Olds' poetry isn't to everyone's taste... she makes some people uncomfortable I think and she writes a lot of what you might call personal poems. Indeed I certainly haven't liked everything of hers that I've read but then I'm not sure I like everything that anyone has written. I'm not sure writing works that way, if we're really honest with ourselves about our reactions. I have mentioned Olds on blog before though — when this poem appeared in the film "Into the Wild" for example — and if you're interested there is an online interview with her here. Plus look at this photo... I'm sure I once read some nonsense about how "women over a certain age" shouldn't wear their hair in bunches... well, Sharon Olds laughs at your stupid rules, fashionistas (and so should we all!).

Sorry! Photo had to be removed.

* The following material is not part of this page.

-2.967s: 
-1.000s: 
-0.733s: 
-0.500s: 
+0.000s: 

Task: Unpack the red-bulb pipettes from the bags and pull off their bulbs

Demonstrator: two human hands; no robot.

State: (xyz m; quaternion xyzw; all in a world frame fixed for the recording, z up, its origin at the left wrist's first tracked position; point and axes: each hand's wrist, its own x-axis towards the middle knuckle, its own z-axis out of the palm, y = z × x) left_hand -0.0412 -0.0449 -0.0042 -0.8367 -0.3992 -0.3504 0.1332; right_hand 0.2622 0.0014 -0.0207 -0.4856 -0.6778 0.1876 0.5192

It was the one you can see here. Great pic!

And, to finish, some interesting quotes from the interview linked to above:

"I suppose the mission of every poem would be to be a better poem than I am capable of writing."

"it’s fine to make things that aren’t okay"

"As a child I was a very successful liar" and

"My first really vicious review I believe I cried, threw up, slept, woke up, and started writing again. But I took the hit. Someone wanted me to stop doing what I was doing, but it didn’t work."

Sunday, 18 November 2012

Another Sunday

So just last week it was that thing called Remembrance Sunday... much talk of peace, the end of war, remembering the horrors... and then already, just a week later, war is back on the news agenda, big time (not that it really went away... of course... does it ever?). And in this case the war in question, the Palestine/Israel conflict/situation, is one of those subjects where feelings are so strong that it's hard to see any way-out to anywhere... as far as the outside observer is concerned. In fact I remember back in the late '80s when I was at university and quite involved in politics (student cliché no 732) there were two issues that caused the most heated, never-ending debates and one of those was Palestine/Israel (and the other was abortion rights... also back in the news this week, thanks to that horrific incident in Ireland). As women's officer for the student union I was much involved in the latter debates (and got used to arguing, fairly pointlessly, with glassy-eyed young men who knew they were right because Jesus told them so... or something) but I was less involved in the Israel/Palestine debates (mainly because there were large, heavily-informed teams on both sides so I wasn't really needed). I sat in the room for many of those debates though and boy, were they going nowhere towards workable solutions then (and, on the whole, nothing seems to have changed... ). Maybe I shouldn't write about it at all. Probably. It is one of those subjects people really fall out over.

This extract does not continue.